START Information given

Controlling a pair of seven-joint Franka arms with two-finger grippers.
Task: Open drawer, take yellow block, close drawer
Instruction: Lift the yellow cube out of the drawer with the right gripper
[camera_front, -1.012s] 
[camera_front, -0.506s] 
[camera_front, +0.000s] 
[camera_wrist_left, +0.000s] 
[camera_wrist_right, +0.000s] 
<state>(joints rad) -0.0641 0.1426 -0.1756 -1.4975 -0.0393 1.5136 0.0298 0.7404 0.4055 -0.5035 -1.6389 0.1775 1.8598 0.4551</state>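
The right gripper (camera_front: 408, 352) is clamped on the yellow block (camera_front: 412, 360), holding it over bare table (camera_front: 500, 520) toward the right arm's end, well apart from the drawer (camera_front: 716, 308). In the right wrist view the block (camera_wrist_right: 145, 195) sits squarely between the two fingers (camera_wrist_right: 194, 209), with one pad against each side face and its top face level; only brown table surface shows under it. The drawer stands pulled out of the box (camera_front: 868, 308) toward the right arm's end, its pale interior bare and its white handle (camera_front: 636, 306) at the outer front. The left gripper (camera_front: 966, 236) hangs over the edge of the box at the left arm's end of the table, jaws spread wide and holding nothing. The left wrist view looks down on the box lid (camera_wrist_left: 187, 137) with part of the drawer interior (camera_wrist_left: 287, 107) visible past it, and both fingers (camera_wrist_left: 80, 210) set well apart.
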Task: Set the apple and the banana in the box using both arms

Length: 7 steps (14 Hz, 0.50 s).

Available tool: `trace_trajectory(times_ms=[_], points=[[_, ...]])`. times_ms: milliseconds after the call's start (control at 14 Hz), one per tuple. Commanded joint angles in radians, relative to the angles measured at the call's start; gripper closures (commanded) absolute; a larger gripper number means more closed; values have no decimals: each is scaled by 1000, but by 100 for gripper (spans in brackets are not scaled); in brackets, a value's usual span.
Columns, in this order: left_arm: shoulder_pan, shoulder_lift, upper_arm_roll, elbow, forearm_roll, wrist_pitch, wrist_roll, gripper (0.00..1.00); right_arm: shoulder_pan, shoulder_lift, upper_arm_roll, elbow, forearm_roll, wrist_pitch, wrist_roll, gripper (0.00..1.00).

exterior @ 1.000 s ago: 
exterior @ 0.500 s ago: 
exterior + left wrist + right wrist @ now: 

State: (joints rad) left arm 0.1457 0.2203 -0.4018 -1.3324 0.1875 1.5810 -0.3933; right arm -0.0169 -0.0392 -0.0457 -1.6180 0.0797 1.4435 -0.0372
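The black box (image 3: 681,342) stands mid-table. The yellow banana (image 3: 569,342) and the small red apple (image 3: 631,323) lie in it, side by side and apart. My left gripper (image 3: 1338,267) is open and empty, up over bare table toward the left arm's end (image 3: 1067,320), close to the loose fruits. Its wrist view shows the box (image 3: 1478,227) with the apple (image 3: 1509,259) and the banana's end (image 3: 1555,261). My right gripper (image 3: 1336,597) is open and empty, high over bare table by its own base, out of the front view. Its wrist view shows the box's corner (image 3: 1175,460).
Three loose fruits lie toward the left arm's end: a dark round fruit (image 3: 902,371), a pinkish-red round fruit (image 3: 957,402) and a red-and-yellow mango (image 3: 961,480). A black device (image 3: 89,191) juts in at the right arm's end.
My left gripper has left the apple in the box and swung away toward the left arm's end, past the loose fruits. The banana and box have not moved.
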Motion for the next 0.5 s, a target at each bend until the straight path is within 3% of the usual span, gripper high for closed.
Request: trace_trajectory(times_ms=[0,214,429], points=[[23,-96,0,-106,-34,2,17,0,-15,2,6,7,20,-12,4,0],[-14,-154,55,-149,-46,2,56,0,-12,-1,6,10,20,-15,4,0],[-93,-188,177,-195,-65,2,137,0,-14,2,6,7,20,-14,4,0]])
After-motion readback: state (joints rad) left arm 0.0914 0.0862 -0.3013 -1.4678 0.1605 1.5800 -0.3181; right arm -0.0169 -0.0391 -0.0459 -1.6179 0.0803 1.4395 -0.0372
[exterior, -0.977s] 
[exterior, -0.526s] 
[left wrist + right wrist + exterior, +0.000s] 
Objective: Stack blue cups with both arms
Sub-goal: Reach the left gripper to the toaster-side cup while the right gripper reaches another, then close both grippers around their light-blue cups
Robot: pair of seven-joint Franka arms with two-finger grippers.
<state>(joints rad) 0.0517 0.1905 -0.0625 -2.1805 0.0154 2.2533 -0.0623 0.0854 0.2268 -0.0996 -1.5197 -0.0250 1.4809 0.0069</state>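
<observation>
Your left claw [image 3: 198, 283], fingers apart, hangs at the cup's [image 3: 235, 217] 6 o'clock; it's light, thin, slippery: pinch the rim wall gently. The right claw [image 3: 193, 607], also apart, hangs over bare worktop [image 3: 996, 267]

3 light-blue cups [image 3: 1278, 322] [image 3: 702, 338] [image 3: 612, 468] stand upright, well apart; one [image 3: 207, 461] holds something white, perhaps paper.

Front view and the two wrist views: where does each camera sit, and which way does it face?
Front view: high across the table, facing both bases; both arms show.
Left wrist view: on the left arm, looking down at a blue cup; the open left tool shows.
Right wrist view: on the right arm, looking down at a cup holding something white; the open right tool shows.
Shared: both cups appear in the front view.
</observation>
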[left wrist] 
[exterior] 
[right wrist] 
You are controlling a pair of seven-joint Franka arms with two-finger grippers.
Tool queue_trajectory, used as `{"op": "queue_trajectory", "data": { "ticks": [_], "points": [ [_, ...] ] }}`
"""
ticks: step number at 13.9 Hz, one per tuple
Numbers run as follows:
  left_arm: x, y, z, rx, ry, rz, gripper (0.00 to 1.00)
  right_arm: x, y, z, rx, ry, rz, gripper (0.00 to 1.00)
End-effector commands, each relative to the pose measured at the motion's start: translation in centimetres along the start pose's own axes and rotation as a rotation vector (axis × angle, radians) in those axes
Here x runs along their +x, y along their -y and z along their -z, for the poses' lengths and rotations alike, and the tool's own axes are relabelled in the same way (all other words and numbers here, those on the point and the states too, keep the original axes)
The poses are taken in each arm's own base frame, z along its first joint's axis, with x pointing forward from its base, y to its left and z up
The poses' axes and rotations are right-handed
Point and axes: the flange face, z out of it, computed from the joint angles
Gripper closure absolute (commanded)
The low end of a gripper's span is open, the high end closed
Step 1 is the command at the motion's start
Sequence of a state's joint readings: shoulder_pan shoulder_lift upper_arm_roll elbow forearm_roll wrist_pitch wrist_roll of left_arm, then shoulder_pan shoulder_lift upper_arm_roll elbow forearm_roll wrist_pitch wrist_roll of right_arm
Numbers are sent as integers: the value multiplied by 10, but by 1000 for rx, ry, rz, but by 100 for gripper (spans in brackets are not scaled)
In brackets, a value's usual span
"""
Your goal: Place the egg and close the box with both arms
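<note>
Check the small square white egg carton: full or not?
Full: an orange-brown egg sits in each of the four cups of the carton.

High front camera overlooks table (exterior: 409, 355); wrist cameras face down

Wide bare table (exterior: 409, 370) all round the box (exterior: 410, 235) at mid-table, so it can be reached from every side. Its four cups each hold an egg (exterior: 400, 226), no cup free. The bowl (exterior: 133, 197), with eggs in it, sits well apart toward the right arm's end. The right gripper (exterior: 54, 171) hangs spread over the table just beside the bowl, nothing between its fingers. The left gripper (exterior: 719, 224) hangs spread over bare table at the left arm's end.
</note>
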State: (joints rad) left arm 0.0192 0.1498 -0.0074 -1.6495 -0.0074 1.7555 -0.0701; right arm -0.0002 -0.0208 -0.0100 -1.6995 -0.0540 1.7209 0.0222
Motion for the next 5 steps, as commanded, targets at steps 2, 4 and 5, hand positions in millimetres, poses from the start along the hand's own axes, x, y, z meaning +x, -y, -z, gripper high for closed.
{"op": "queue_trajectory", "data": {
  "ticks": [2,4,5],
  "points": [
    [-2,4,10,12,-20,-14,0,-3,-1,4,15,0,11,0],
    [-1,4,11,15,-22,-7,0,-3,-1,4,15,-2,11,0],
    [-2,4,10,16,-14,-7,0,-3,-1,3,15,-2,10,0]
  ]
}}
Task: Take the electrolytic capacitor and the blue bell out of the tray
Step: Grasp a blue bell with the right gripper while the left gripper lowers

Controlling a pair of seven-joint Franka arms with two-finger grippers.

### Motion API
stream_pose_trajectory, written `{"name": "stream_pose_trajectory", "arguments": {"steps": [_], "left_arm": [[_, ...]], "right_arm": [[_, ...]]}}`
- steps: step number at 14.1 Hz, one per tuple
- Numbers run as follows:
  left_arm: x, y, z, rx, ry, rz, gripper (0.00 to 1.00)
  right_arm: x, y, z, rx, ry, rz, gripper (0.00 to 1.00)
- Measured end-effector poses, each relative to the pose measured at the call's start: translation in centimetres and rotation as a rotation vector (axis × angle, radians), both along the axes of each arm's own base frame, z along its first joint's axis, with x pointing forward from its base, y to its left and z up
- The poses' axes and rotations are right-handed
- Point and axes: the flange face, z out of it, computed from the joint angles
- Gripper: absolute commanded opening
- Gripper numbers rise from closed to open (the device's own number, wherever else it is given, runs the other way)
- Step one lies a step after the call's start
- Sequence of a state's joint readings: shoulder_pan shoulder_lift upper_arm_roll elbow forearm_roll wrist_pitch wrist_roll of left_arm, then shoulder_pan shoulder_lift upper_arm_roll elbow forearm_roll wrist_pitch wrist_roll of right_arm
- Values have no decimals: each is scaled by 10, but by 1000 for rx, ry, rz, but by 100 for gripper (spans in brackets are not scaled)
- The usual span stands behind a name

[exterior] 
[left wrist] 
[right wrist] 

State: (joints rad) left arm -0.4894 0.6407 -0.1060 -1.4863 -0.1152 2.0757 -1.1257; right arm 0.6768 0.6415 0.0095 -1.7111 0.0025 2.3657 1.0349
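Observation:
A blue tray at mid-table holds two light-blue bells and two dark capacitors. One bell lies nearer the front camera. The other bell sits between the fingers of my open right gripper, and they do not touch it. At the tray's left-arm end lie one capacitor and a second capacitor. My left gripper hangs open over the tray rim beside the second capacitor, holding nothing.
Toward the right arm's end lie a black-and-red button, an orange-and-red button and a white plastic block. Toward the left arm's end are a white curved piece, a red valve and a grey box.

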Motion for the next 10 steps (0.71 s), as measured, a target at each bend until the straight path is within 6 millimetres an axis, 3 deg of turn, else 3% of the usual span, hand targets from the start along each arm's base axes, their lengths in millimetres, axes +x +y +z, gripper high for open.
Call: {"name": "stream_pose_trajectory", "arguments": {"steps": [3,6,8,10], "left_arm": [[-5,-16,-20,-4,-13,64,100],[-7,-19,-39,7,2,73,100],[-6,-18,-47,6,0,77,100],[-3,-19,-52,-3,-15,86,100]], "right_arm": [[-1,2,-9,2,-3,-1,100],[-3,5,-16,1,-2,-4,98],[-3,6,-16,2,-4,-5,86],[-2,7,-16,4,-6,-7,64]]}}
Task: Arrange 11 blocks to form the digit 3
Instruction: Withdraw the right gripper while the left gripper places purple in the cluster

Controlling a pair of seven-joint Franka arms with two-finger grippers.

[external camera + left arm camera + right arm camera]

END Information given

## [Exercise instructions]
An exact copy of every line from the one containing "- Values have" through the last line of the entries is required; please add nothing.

## [Response to this exercise]
- Values have no decimals: each is scaled by 10, but by 1000 for rx, ry, rz, but by 100 for gripper (spans in brackets are not scaled)
- The usual span stands behind a name

[exterior] 
[left wrist] 
[right wrist] 

State: (joints rad) left arm -0.4894 0.6407 -0.1060 -1.4863 -0.1152 2.0757 -1.1257; right arm 0.6768 0.6415 0.0095 -1.7111 0.0025 2.3657 1.0349
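Observation:
A blue tray at mid-table holds two light-blue bells and two dark capacitors. One bell lies nearer the front camera. The other bell sits between the fingers of my open right gripper, and they do not touch it. At the tray's left-arm end lie one capacitor and a second capacitor. My left gripper hangs open over the tray rim beside the second capacitor, holding nothing.
Toward the right arm's end lie a black-and-red button, an orange-and-red button and a white plastic block. Toward the left arm's end are a white curved piece, a red valve and a grey box.
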
Motion for the next 10 steps (0.71 s), as measured, a target at each bend until the straight path is within 6 millimetres an axis, 3 deg of turn, else 3% of the usual span, hand targets from the start along each arm's base axes, their lengths in millimetres, axes +x +y +z, gripper high for open.
Call: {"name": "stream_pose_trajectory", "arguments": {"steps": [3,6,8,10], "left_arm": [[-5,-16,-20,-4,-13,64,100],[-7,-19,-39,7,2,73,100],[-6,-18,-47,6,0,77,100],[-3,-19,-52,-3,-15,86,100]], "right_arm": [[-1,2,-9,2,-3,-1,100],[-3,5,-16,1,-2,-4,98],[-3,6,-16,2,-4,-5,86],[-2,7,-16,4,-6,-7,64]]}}
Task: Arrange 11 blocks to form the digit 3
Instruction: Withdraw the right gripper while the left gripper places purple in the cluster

Controlling a pair of seven-joint Franka arms with two-finger grippers.

[external camera + left arm camera + right arm camera]

The response is finished, and the exercise is complete.